A Clojure wrapper over the great library Resilience4j to provide fault tolerance to your service. Picked a lot of ideas from another great library diehard. Many thanks to both of them.
As you may expected, it has Circuit Breaker, Retry, Bulkhead, Rate Limiter.
And there's also an example to show how to use them all together here and how to handle exceptions here.
Further more, it has examples to create a Registry
to collect Circuit Breaker
, Retry
, Rate Limiter
and Bulkhead
that scattered everywhere and manage them together. And examples to set listeners to consume events from your Circuit Breaker
, Retry
, Rate Litmiter
to monitor their state or metrics in real time.
(require '[resilience.breaker :as breaker]
'[resilience.core :as resilience])
;; define a breaker
;; when over 80% of the last 30 requests failed, the breaker will open for one second
(breaker/defbreaker my-breaker
{:failure-rate-threshold 80.0
:ring-buffer-size-in-closed-state 30
:wait-millis-in-open-state 1000})
;; do something with the protection of the breaker
(resilience/execute-with-breaker my-breaker
(do-something)
(do-another-thing))
(require '[resilience.retry :as retry]
'[resilience.core :as resilience])
;; define a retry
;; retry the request at most 3 times with a one second interval when any exception occurs
(retry/defretry my-retry
{:max-attempts 3
:wait-millis 1000})
;; do something with the protection of the retry
(resilience/execute-with-retry my-retry
(do-something)
(do-another-thing))
(require '[resilience.bulkhead :as bulkhead]
'[resilience.core :as resilience])
;; define a bulkhead
;; allow at most 3 parallel executions
(bulkhead/defbulkhead my-bulkhead
{:max-concurrent-calls 3
:max-wait-millis 1000})
;; do something with the protection of the bulkhead
(resilience/execute-with-bulkhead my-bulkhead
(do-something)
(do-another-thing))
And there's a thread pool version bulkhead. Please refer to doc to know how to use it. In terms of use, it's similar to the normal version bulkhead showed above.
(require '[resilience.ratelimiter :as ratelimiter]

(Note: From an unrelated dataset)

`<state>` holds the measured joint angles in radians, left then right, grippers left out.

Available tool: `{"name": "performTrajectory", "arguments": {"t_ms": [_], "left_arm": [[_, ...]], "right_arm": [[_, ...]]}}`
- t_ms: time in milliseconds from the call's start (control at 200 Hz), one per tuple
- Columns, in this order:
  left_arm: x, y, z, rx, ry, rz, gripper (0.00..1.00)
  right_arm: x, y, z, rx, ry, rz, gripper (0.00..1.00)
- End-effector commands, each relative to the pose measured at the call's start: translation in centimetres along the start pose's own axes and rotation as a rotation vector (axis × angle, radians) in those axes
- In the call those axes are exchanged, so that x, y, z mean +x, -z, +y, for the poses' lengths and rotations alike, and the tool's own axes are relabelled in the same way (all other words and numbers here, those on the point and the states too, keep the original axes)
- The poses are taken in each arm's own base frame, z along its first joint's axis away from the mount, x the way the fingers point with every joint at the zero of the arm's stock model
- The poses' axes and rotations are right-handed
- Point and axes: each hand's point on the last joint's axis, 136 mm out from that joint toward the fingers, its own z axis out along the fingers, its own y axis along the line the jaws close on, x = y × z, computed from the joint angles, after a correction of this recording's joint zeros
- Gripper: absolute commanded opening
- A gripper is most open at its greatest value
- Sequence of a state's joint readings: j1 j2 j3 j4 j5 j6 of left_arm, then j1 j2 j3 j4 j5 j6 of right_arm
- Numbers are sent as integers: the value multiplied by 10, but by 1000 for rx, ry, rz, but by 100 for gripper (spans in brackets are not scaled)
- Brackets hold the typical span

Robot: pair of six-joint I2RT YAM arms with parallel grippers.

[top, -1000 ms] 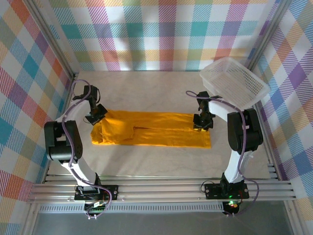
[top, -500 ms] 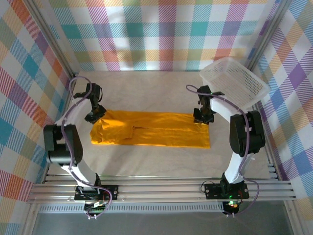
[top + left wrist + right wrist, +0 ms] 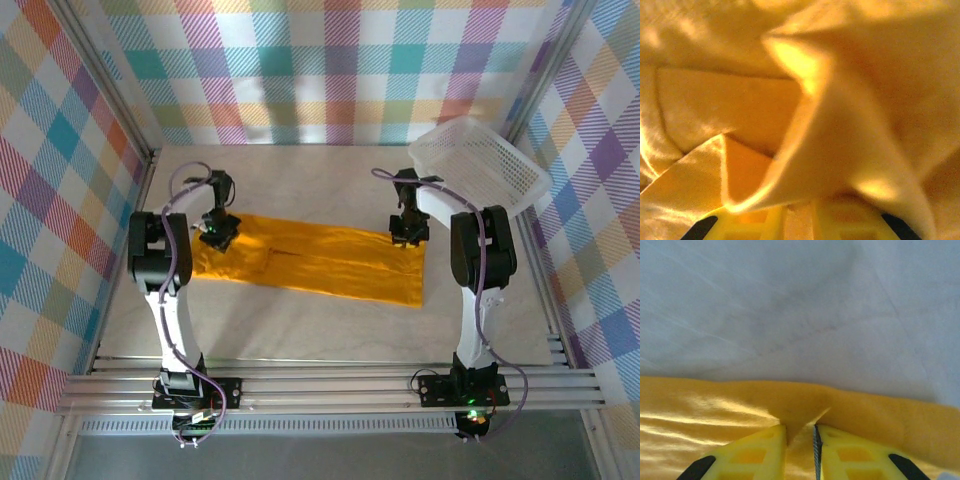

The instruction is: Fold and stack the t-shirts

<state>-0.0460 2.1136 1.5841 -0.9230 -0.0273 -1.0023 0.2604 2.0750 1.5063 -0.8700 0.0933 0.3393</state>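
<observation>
1. Two pincers, both clamped on cloth. The right gripper (image 3: 800, 432) has its yellow fingers (image 3: 752, 452) closed to a narrow slit, with a small ridge of the t-shirt (image 3: 880, 412) pinched up between them at the very hem.
2. The left gripper (image 3: 799, 220) shows yellow latticed fingers nearly together, and a strip of orange fabric runs between them. The t-shirt (image 3: 840, 125) rises from them in a soft, glossy peak, with creased layers behind.
3. From above, the left gripper (image 3: 217, 232) sits on the far left corner of the t-shirt (image 3: 310, 262) and the right gripper (image 3: 405, 232) sits on its far right corner.
4. The garment lies as a long, folded orange-yellow band across the middle of the table (image 3: 300, 180). It slants slightly, so its right end reaches nearer the arm bases.
5. Edges: the far hem runs between the two grippers, and the near hem is free. Bare pale tabletop lies beyond the far hem up to the checked wall (image 3: 330, 70), and a wider bare band lies between the near hem and the aluminium rails (image 3: 320, 385).
6. In the right wrist view the table (image 3: 790, 305) is matte grey-white with faint scuffs.
7. A white mesh basket (image 3: 478, 165) sits tilted in the far right corner, just beside the right arm. Its contents cannot be told.
</observation>
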Motion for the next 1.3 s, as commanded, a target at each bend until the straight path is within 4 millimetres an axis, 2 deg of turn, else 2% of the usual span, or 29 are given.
{"name": "performTrajectory", "arguments": {"t_ms": [0, 45, 95, 160, 270, 375, 475, 505, 520, 555, 635, 705, 725, 795, 840, 895, 925, 970, 1015, 1055, 1070, 1075, 1085, 1110, 1140, 1150, 1205, 1280, 1295], "left_arm": [[-29, -17, -24, -25, 12, 15, 20], [-37, -21, -45, 7, 13, 23, 20], [-45, -16, -88, 116, 1, 15, 20], [-40, -13, -145, 263, -39, 27, 21], [-9, -2, -234, 504, -125, 33, 24], [27, 3, -304, 761, -134, 60, 26], [45, 8, -345, 945, -86, 76, 28], [50, 3, -351, 966, -68, 87, 28], [50, 10, -358, 1010, -66, 84, 29], [52, 12, -364, 1043, -58, 90, 31], [51, 36, -371, 1092, -69, 75, 40], [45, 88, -370, 1141, -99, 19, 52], [44, 99, -366, 1124, -110, 8, 55], [40, 165, -353, 1150, -178, -73, 63], [35, 199, -334, 1115, -219, -137, 65], [28, 221, -300, 1005, -232, -183, 69], [27, 224, -281, 942, -226, -172, 69], [33, 216, -252, 839, -234, -112, 67], [50, 204, -224, 756, -280, -40, 64], [68, 194, -197, 686, -325, 10, 61], [76, 184, -184, 651, -339, 34, 59], [78, 187, -182, 655, -345, 34, 59], [84, 175, -173, 626, -352, 57, 58], [96, 173, -154, 615, -374, 89, 55], [113, 159, -129, 586, -391, 149, 51], [119, 149, -118, 560, -393, 175, 49], [145, 126, -63, 481, -413, 271, 42], [177, 96, 12, 365, -449, 371, 40], [182, 96, 25, 368, -455, 382, 40]], "right_arm": [[53, -3, -16, 90, -99, 138, 21], [71, -4, -12, 88, -118, 156, 20], [90, -3, -4, 81, -124, 165, 20], [119, -5, 11, 73, -121, 190, 21], [164, -9, 48, 13, -112, 208, 21], [193, -8, 89, -48, -86, 217, 21], [205, -10, 125, -112, -88, 237, 21], [206, -10, 132, -119, -85, 237, 22], [205, -9, 136, -123, -81, 233, 22], [204, -6, 142, -126, -75, 228, 22], [200, 5, 146, -138, -78, 205, 25], [193, 22, 141, -144, -77, 159, 29], [191, 27, 139, -149, -80, 151, 31], [189, 44, 127, -167, -86, 125, 35], [189, 54, 117, -177, -84, 101, 38], [193, 59, 99, -176, -81, 76, 42], [197, 60, 88, -183, -84, 68, 43], [203, 58, 75, -208, -94, 70, 44], [211, 54, 68, -253, -88, 82, 44], [216, 53, 68, -303, -70, 99, 44], [218, 53, 70, -323, -58, 104, 44], [219, 53, 70, -327, -53, 108, 44], [220, 53, 71, -340, -44, 113, 44], [223, 54, 76, -371, -15, 125, 44], [227, 55, 82, -407, 16, 149, 44], [229, 55, 84, -413, 23, 160, 44], [235, 52, 91, -439, 57, 212, 43], [238, 49, 102, -450, 99, 240, 42], [239, 47, 104, -450, 105, 246, 42]]}}
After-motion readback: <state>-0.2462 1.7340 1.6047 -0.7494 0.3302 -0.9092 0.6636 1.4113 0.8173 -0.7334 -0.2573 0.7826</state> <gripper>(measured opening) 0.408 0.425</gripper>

'[resilience.core :as resilience])
;; define a ratelimiter
;; allow at most 10 requests per second
(ratelimiter/defratelimiter my-ratelimiter
{:limit-for-period 10
:limit-refresh-period-nanos 1000
:timeout-millis 1000})
;; do something with the protection of the ratelimiter
(resilience/execute-with-ratelimiter my-ratelimiter
(do-something)
(do-another-thing))
(require '[resilience.breaker :as breaker]
'[resilience.bulkhead :as bulkhead]
'[resilience.retry :as retry]
'[resilience.ratelimiter :as ratelimiter]
'[resilience.core :as resilience])
;; define a breaker
(breaker/defbreaker my-breaker
{:failure-rate-threshold 80.0
:ring-buffer-size-in-closed-state 30
:wait-millis-in-open-state 1000})
;; define a retry
(retry/defretry my-retry
{:max-attempts 3
:wait-millis 1000})
;; define a bulkhead
(bulkhead/defbulkhead my-bulkhead
{:max-concurrent-calls 3
:max-wait-millis 1000})
;; define a ratelimiter
(ratelimiter/defratelimiter my-ratelimiter
{:limit-for-period 10
:limit-refresh-period-nanos 5000
:timeout-millis 1000})
;; use them all together
(resilience/with-resilience-family
[:retry my-retry :breaker my-breaker :bulkhead my-bulkhead :rate-limiter my-ratelimiter]
(do-something)
(do-another-thing))
;; an alternative way
(resilience/execute
(do (do-something)
(do-another-thing))
(resilience/with-retry my-retry)
(resilience/with-breaker my-breaker)
(resilience/with-bulkhead my-bulkhead)
(resilience/with-rate-limiter my-ratelimiter))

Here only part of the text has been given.